▸ Material for this exercise:
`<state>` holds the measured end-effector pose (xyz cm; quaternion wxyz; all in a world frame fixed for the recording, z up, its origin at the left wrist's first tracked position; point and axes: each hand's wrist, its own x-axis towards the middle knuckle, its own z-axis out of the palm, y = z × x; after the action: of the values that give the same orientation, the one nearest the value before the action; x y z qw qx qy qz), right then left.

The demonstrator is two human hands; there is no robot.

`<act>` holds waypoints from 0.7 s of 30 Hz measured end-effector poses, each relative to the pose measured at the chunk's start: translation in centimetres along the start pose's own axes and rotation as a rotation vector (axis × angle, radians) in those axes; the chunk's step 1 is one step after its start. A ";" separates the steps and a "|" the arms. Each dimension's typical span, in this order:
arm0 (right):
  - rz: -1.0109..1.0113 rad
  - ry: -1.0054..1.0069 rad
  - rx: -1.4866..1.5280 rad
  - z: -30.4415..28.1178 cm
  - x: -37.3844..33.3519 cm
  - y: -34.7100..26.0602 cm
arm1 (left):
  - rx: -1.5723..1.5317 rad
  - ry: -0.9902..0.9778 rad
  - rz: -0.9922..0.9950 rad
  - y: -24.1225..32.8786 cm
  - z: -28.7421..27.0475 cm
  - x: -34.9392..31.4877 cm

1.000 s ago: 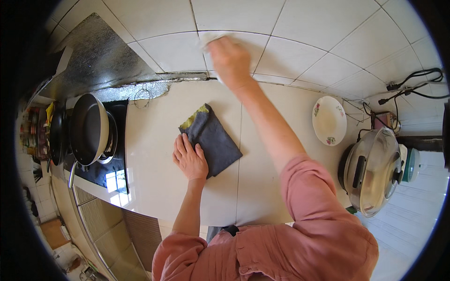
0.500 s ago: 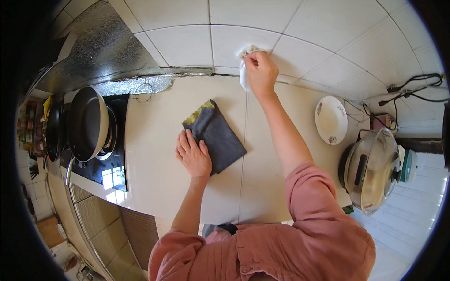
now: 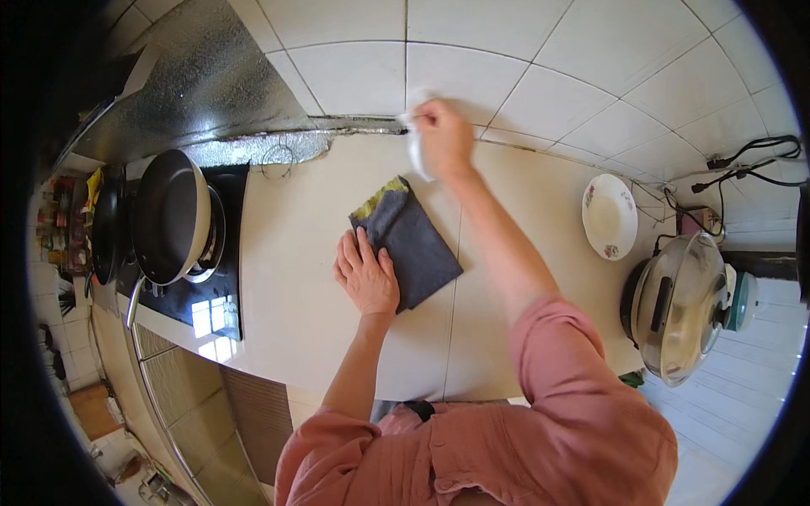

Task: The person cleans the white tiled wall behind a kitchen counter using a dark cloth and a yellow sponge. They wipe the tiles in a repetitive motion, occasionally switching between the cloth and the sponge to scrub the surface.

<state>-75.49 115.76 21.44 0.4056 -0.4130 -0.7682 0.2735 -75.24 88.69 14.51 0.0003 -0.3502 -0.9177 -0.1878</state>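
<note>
My right hand is closed on a crumpled white cloth at the back of the counter, close to the foot of the tiled wall. Both are smeared by motion, and part of the cloth is hidden behind the fingers. My left hand lies flat, fingers stretched out, at the left edge of a dark grey cloth. That cloth is folded on the pale counter, its far corner turned up to show a yellow-green side.
A frying pan stands on the black glass hob at left. To the right are a flowered white dish and a large pot with a glass lid. Black cables hang along the right wall.
My right hand has moved left and slightly down along the base of the wall with the white cloth. The whole view has shifted slightly; my left hand remains at the grey cloth.
</note>
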 end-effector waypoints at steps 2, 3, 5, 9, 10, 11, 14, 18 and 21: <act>0.059 0.042 0.051 -4.8 -1.0 1.9 | -0.012 0.017 -0.020 -0.4 0.0 -0.8; 0.060 0.075 0.064 -7.8 -1.0 3.3 | -0.035 0.025 -0.026 -0.3 -0.1 -0.7; 0.080 0.121 -0.036 -13.3 -1.0 5.4 | -0.072 0.040 -0.037 -0.1 -0.4 -0.9; 0.071 -0.025 -0.511 -18.7 -4.0 5.5 | -0.131 0.065 -0.005 -0.3 -1.0 -1.1; 0.017 0.002 -0.563 -18.9 -4.7 5.1 | -0.145 0.076 0.000 -0.3 -0.9 -0.8; 0.059 -0.021 -0.466 -18.9 -5.9 4.9 | -0.160 0.082 0.010 -0.3 -0.8 -0.7; 0.171 -0.179 -0.182 -17.3 -10.8 4.5 | -0.214 0.145 0.027 -0.7 -1.0 -0.8; 0.148 -0.465 0.083 -14.5 -16.8 0.2 | -0.350 0.283 0.229 1.2 -3.8 -1.1; 0.120 -0.504 0.327 -14.6 -16.2 -4.8 | -0.661 0.074 0.462 5.2 -9.4 -0.9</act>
<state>-59.74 100.66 26.22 0.2465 -0.3061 -0.7648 0.5106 -72.40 88.42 24.92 -0.0370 -0.5217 -0.7043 -0.4800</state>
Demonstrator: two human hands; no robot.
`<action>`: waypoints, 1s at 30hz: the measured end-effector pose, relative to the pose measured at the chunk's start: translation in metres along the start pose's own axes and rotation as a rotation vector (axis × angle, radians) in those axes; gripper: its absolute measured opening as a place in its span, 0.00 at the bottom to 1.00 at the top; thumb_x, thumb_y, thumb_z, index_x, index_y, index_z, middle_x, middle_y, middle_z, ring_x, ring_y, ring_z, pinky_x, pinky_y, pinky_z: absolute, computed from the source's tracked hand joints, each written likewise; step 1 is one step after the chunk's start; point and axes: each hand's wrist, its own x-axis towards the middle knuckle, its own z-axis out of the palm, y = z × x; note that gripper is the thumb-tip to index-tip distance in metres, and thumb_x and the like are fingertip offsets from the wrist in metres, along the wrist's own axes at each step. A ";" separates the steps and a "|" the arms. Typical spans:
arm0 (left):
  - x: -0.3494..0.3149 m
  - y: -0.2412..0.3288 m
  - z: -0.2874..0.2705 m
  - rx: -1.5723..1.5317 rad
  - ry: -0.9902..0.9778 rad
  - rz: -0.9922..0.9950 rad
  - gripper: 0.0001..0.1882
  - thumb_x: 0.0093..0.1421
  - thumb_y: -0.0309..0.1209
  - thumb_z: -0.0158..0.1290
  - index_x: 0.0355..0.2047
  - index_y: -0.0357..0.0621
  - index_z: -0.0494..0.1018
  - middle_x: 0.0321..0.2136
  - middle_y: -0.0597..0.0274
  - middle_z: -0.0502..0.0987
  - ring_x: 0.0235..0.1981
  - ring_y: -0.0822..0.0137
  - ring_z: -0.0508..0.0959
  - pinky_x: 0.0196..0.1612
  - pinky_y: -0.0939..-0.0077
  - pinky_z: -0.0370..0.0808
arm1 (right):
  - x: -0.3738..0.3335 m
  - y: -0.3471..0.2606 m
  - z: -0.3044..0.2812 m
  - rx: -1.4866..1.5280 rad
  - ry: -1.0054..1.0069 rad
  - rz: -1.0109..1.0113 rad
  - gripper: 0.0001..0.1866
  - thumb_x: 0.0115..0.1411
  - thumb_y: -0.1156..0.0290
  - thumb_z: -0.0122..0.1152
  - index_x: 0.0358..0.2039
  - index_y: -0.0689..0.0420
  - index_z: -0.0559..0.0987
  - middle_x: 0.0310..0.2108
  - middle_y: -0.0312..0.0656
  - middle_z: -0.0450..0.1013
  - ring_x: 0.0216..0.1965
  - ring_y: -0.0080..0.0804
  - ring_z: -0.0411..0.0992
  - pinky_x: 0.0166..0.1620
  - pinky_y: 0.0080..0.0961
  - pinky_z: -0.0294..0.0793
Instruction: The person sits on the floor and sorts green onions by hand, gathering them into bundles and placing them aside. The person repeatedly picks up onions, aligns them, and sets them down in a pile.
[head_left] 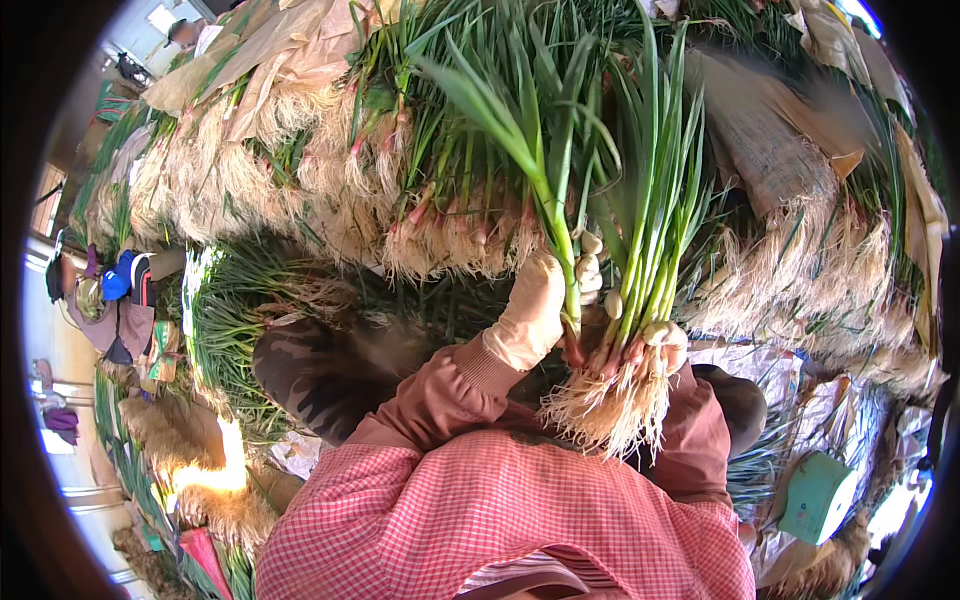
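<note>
Garlic greens [655, 250], bunched at your one o'clock, fill your curled right hand [668, 342]; your closed left hand [537, 302] grips one stalk [556, 213]: best align root ends [612, 412], squeezing gently.

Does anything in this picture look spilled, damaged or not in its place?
Nothing looks clearly spilled or damaged. Only the thick green stalk in the left hand stands apart: it slants leftward, away from the bunch in the right hand.
</note>
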 end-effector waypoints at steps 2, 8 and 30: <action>-0.003 0.001 0.003 0.161 0.100 0.093 0.15 0.66 0.41 0.43 0.31 0.43 0.71 0.19 0.69 0.69 0.17 0.77 0.66 0.20 0.84 0.65 | 0.003 0.000 0.005 -0.088 0.060 -0.043 0.27 0.48 0.73 0.50 0.45 0.77 0.57 0.31 0.73 0.70 0.32 0.58 0.76 0.33 0.42 0.81; 0.019 -0.007 -0.023 0.376 0.404 -0.317 0.13 0.65 0.34 0.38 0.27 0.44 0.69 0.13 0.71 0.67 0.07 0.78 0.60 0.08 0.87 0.57 | 0.028 0.024 0.042 -0.192 0.012 -0.104 0.23 0.49 0.66 0.50 0.44 0.65 0.66 0.37 0.56 0.70 0.37 0.55 0.72 0.44 0.53 0.72; -0.012 -0.001 -0.094 2.039 -0.030 0.792 0.15 0.60 0.43 0.49 0.25 0.46 0.71 0.14 0.62 0.72 0.15 0.57 0.74 0.19 0.66 0.72 | 0.033 0.014 0.070 -0.123 0.094 -0.281 0.22 0.52 0.59 0.53 0.43 0.61 0.70 0.42 0.52 0.68 0.37 0.49 0.73 0.42 0.49 0.74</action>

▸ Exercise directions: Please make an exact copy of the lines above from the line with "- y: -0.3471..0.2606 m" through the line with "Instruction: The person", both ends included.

▸ Response:
  - y: -0.3471..0.2606 m
  - z: -0.3044..0.2812 m
  - rx: -1.4866..1.5280 rad
  - ry: -1.0054..1.0069 rad
  - rz: -1.0109..1.0113 rad
  - gripper: 0.0001..0.1866
  - thumb_x: 0.0115..0.1411
  - thumb_y: -0.1156..0.0290
  - thumb_z: -0.0122..0.1152
  - index_x: 0.0358..0.2039
  - index_y: -0.0689..0.0420
  - index_z: -0.0559..0.0987
  - middle_x: 0.0310..0.2108
  - middle_y: -0.0312..0.0656
  - middle_z: -0.0450..0.1013
  - ring_x: 0.0216..0.1965
  - ring_y: -0.0080..0.0804
  - ring_z: -0.0411..0.0992
  - pinky_x: 0.0166..0.1620
  - pinky_y: 0.0080..0.0961
  - pinky_z: -0.0294..0.0793
Instruction: The person sits on the floor and sorts green onions by hand, gathering them into bundles and placing them aside. The person repeatedly picks up onions, aligns them, and sets them down in a pile.

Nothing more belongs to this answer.